To make sushi you need:
- rice
- soy sauce
- wasabi
- some fish/vegetables

Let's check that these ingredients exist in our dataframe:

In [None]:
grep("rice", names(recipes), value = TRUE) #Yes as rice
grep("wasabi", names(recipes), value = TRUE) #Yes
grep("soy", names(recipes), value = TRUE) #Yes as soy_sauce

Yes, they do!
So maybe... if a recipe contains all three (rice, wasabi, soy_sauce), then it might be for sushi, which might make it Japanese! Let's keep this in mind!

<br>
#### Okay let's look at the data
First, look at the data to see if it needs cleaning:

In [None]:
base::table(recipes$country) #frequency table

#### Let's sort the table: Which countries have the most number of recipes in this dataset?

In [None]:
t <- base::table(recipes$country)  # notice any data quality problems?
sort(t, decreasing = T)

<br> 

### Problem: Inconsistent country names (by case and by name)

**Goals:**
- convert all country names to _lowercase_
- make country names consistent
- convert all ingredient columns into factors (for classification)
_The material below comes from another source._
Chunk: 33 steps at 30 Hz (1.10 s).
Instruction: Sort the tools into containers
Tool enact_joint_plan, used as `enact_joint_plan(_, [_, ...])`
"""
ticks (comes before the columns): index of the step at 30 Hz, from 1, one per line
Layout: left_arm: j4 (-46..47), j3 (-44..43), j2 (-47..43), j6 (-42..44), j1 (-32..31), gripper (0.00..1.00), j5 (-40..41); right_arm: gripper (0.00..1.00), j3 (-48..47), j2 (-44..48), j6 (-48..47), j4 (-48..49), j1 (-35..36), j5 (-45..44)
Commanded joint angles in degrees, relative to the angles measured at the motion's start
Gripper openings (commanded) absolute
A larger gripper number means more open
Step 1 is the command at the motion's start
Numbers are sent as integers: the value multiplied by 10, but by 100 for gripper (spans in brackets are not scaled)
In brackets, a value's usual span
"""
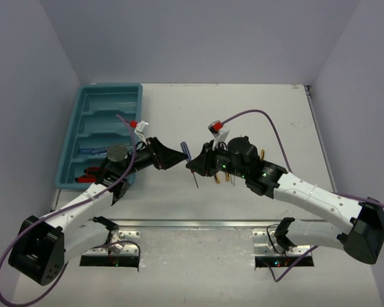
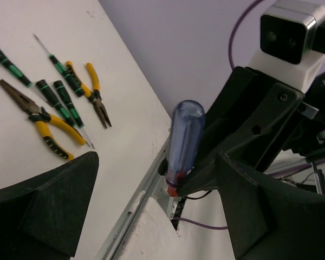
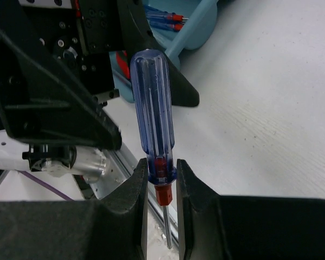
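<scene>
My right gripper (image 3: 161, 181) is shut on a blue-handled screwdriver (image 3: 154, 108) at its red collar and holds it upright in the air, shaft down. In the top view this screwdriver (image 1: 186, 151) is above the table's middle, with the right gripper (image 1: 193, 165) on it. My left gripper (image 1: 178, 157) is open and faces it. In the left wrist view the handle (image 2: 184, 141) stands between the spread fingers (image 2: 49, 211), apart from both. The teal tray (image 1: 77, 121) lies at the far left with blue screwdrivers (image 1: 89, 151) and red-handled tools (image 1: 89, 173) in it.
Yellow-handled pliers (image 2: 49, 127), a second pair (image 2: 93, 93) and several green-and-black screwdrivers (image 2: 59, 97) lie on the table, mostly under the right arm in the top view. A metal rail (image 1: 198, 224) runs along the near edge.
</scene>
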<state>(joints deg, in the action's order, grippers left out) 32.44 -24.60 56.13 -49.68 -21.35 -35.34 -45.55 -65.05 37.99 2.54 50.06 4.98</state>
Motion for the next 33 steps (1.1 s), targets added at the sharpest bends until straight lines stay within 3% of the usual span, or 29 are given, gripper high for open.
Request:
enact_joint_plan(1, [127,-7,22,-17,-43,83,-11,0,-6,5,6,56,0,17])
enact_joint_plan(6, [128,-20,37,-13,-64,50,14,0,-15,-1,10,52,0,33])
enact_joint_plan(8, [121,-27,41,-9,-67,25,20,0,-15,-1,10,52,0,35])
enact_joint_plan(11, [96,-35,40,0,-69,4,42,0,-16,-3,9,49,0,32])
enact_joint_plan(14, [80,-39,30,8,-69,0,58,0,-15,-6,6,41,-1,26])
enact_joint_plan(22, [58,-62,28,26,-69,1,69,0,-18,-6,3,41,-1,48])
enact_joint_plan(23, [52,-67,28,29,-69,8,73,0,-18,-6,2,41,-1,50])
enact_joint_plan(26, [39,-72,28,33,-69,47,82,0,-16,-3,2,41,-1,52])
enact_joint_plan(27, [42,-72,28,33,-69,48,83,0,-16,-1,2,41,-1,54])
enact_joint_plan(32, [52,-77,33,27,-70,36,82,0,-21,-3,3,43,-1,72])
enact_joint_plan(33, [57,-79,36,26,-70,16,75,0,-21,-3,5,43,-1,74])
Make all the country names **lowercase**:

In [None]:
#Run this
recipes$country <- tolower( as.character(recipes$country) ) 
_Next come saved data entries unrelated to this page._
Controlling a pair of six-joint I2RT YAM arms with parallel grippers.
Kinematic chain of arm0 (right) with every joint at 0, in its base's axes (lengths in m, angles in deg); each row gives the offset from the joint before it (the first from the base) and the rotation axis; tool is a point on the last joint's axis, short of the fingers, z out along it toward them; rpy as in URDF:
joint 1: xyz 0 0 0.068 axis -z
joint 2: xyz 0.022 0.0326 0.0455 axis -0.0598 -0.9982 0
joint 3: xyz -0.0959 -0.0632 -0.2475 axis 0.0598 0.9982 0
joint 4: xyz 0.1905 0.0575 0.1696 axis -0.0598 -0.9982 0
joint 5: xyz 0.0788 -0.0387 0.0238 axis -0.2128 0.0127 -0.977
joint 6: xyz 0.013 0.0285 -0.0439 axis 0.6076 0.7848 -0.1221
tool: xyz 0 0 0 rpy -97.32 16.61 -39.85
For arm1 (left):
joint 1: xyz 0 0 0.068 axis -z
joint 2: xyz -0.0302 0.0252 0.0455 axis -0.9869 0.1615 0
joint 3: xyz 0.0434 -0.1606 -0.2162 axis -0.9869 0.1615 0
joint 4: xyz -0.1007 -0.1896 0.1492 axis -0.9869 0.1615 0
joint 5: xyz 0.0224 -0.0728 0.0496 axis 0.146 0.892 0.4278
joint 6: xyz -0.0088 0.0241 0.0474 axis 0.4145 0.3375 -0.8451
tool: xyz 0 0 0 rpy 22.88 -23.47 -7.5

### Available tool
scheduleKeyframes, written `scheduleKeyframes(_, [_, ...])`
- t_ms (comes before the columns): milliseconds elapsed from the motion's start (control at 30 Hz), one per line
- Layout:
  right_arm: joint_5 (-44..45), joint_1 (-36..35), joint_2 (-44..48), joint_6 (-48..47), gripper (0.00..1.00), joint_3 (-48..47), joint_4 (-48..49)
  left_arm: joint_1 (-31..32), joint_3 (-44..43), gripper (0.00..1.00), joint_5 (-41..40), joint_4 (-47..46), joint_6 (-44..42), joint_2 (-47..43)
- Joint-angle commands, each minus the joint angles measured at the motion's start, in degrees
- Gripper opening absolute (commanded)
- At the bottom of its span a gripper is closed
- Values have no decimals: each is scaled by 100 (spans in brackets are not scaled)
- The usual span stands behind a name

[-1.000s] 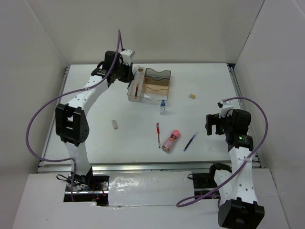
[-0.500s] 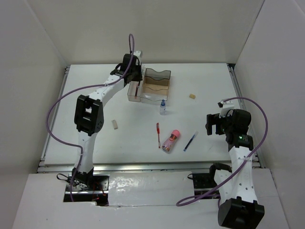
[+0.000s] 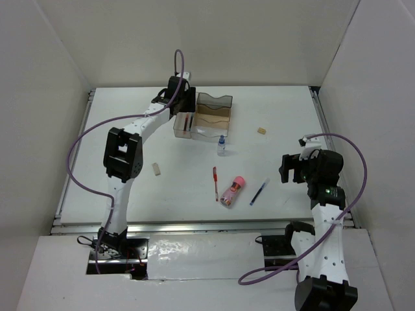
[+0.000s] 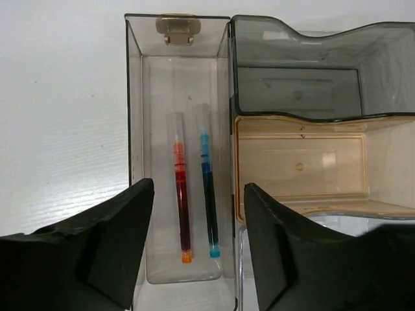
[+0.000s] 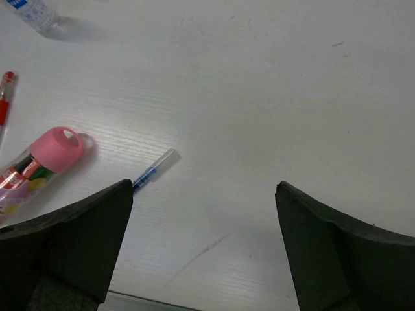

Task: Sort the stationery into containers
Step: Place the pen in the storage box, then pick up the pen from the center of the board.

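My left hand [image 4: 198,188] hangs partly open, empty, over the tray [image 4: 134,97] mid-frame; a red pen [image 4: 182,201] and blue pen [image 4: 209,194] lie in its narrow slot. My right hand [image 5: 204,186] gapes empty (bottle [image 5: 35,13] label unreadable).

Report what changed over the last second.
The left end effector moved over the long compartment of the smoky transparent plastic organizer tray and opened; a thin blue-inked pen now lies there beside the thin red-inked pen. The right end effector and the rest stayed put.
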Motion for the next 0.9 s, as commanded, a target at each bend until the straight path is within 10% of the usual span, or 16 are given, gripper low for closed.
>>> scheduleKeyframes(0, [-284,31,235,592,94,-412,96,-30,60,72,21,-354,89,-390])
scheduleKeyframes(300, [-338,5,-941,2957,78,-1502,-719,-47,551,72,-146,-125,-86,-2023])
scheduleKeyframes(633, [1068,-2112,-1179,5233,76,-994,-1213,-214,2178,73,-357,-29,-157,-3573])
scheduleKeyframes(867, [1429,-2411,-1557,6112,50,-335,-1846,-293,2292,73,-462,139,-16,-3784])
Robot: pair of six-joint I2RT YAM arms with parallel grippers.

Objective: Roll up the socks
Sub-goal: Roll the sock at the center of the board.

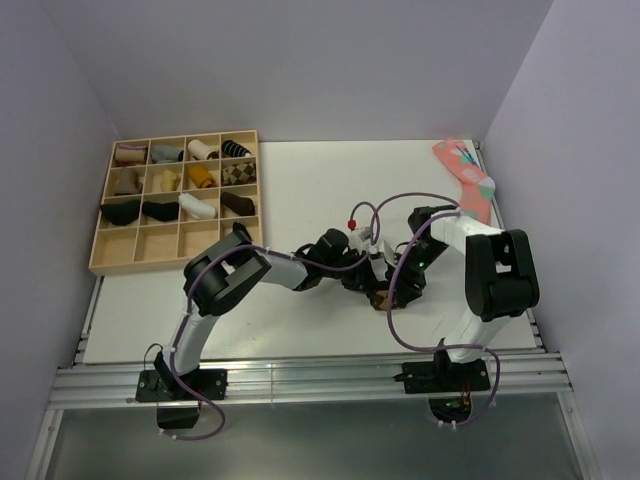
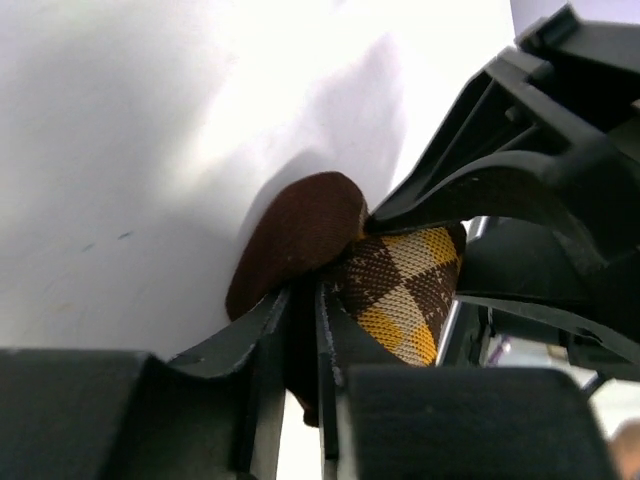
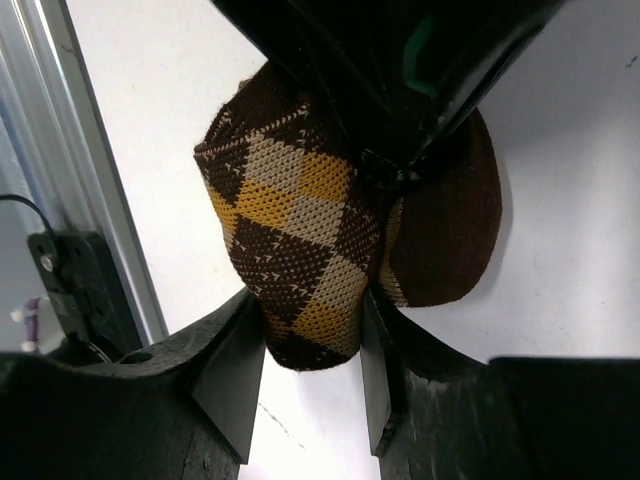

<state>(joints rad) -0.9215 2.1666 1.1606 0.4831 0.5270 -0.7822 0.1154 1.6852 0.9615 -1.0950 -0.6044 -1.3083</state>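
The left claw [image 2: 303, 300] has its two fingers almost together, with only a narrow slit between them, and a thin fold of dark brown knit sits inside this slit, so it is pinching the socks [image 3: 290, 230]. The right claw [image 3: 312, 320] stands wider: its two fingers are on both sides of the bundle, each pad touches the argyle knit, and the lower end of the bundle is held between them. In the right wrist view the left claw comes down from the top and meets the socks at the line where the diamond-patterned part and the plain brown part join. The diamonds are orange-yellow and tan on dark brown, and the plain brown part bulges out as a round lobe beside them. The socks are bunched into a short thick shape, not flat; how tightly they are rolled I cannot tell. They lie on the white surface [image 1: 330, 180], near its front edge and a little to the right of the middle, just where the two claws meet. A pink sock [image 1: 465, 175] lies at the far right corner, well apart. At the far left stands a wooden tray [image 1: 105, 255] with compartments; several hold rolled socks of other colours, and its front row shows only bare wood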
Make the country names **consistent**:

In [None]:
#Run this
recipes$country[recipes$country == "china"] <- "chinese"
recipes$country[recipes$country == "france"] <- "french"
recipes$country[recipes$country == "germany"] <- "german"
recipes$country[recipes$country == "india"] <- "indian"
recipes$country[recipes$country == "israel"] <- "jewish"
recipes$country[recipes$country == "italy"] <- "italian"
recipes$country[recipes$country == "japan"] <- "japanese"
recipes$country[recipes$country == "korea"] <- "korean"
recipes$country[recipes$country == "mexico"] <- "mexican"
recipes$country[recipes$country == "scandinavia"] <- "scandinavian"
recipes$country[recipes$country == "thailand"] <- "thai"
recipes$country[recipes$country == "vietnam"] <- "vietnamese"

### Problem: Some countries have very few recipes

Remove data for countries with <50 recipes:

In [None]:
t <- sort(base::table(recipes$country), decreasing = T)

In [None]:
filter_list <- names( t[ t >= 50 ] )

before <- nrow(recipes) #number of rows of original df

recipes <- recipes[recipes$country %in% filter_list, ]

after <- nrow(recipes)

print(paste(before - after, "rows removed."))

recipes$country <- as.factor(as.character(recipes$country))

sort(base::table(recipes$country), decreasing = T)

#### Convert all of the columns into factors (to run the classification model later)

In [None]:
#Run this
recipes[,names(recipes)] <- lapply(recipes[,names(recipes)] , as.factor)

### Check the data:

**YOUR TURN:**
- check the **structure** of your data
- to do so, use the following code on **`recipes`**:
> `str(recipes)`

In [None]:
### TYPE YOUR CODE BELOW then press Shift+Enter to run it ###




## Can we tell that some food is Japanese if it contains rice _and_ soy sauce _and_ wasabi _and_ seaweed?

In [None]:
checkjapan <- recipes[recipes$rice == "Yes" &
                  recipes$soy_sauce == "Yes" &
                  recipes$wasabi == "Yes" &
                  recipes$seaweed == "Yes",]
checkjapan

<br> 
### Q: Which ingredients are most common? Which are the least-used ingredients?

**Goals:**
- count the ingredients across all recipes

Go ahead and run the cell below:

In [None]:
# Run this

## Sum the row count when the value of the row in a column is equal to "Yes" (value of 2)
ingred <- unlist(
            lapply( recipes[, names(recipes)], function(x) sum(as.integer(x) == 2))
            )

## Transpose the dataframe so that each row is an ingredient
ingred <- as.data.frame( t( as.data.frame(ingred) ))
                
ing_df <- data.frame("ingredient" = names(ingred), 
                     "count" = as.numeric(ingred[1,])
                    )[-1,]

Now we have a dataframe of ingredients and their total counts across all recipes. This dataframe needs to be **sorted**.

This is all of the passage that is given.